▶ EXERCISE OBJECTIVE:
A complete answer lists every line of the material where the string "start" occurs.

▶ DATASET SECTION:
=======
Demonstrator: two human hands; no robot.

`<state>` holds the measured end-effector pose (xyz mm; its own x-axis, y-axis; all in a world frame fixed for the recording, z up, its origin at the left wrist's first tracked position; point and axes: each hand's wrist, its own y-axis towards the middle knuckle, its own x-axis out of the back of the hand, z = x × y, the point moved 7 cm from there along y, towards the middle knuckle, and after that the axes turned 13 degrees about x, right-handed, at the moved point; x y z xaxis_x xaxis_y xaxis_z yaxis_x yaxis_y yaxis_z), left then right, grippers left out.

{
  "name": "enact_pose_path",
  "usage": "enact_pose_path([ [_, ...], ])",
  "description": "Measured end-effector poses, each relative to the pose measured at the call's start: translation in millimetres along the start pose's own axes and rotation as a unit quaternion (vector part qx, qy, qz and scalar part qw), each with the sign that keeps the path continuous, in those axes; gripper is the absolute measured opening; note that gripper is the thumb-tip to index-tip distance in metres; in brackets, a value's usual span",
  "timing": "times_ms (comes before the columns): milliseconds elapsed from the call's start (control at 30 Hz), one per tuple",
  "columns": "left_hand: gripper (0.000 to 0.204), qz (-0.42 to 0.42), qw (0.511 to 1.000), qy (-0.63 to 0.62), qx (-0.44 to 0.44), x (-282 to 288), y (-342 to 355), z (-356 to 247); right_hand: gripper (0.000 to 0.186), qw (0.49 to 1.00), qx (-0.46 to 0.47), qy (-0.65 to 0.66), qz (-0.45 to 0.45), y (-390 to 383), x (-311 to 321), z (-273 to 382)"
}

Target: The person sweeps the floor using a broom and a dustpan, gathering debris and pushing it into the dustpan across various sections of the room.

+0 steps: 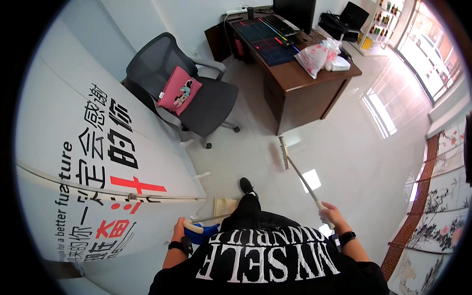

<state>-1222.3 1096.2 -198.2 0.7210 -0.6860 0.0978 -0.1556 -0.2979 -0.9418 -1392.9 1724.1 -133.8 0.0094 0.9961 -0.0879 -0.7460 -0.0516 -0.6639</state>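
A broom (306, 183) with a long pale handle slants across the floor, and my right hand (332, 216) is closed round its upper end. Its narrow bristled head (283, 153) points away from me, near the front corner of the desk. My left hand (180, 230) is closed at the cream curved grip of a long-handled dustpan (225, 205). The pan is beside my left leg, partly hidden by it. Something blue (202, 235), whose kind I cannot make out, is next to that grip.
A brown desk (314, 98) bears a keyboard, a monitor and a plastic bag (317, 56). Left of it stands a grey swivel chair (209, 101) with a pink cushion (180, 91). White printed panels (113, 147) line the left side; a painted folding screen (427, 216) stands at right.
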Motion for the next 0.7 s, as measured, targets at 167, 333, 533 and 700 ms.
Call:
enact_pose_path([
  [167, 0.037, 0.012, 1.0, -0.001, 0.003, -4.2, 44.4, -47.1, 0.057, 0.997, -0.006, -0.033, 0.074, 95.6, -76.1, 74.0],
  [333, 0.033, 0.03, 0.996, -0.017, 0.08, -34.8, 74.0, -88.8, 0.065, 0.993, 0.012, -0.101, 0.061, 169.5, -139.5, 176.3],
  [533, 0.035, 0.072, 0.99, -0.036, 0.12, -35.2, 131.7, -103.4, 0.052, 0.997, 0.024, -0.043, 0.067, 223.9, -221.8, 246.8],
  [700, 0.041, 0.039, 0.993, -0.08, 0.077, -67.2, 86.9, -160.9, 0.046, 0.996, 0.031, -0.025, 0.077, 275.4, -261.0, 266.0],
])
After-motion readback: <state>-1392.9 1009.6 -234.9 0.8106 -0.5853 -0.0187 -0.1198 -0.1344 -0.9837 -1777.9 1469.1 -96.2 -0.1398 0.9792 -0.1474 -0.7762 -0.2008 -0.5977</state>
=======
▶ SOLUTION TO THE EXERCISE:
  "description": "Measured end-effector poses, each relative to the pose measured at the call's start: translation in millimetres along the start pose's own axes and rotation as a unit quaternion (vector part qx, qy, qz and scalar part qw), each with the sign that keeps the path continuous, in those axes; gripper is the absolute measured opening; note that gripper is the thumb-tip to index-tip distance in metres; in brackets, a value's usual span",
  "timing": "times_ms (comes before the columns): milliseconds elapsed from the call's start (control at 30 Hz), one per tuple",

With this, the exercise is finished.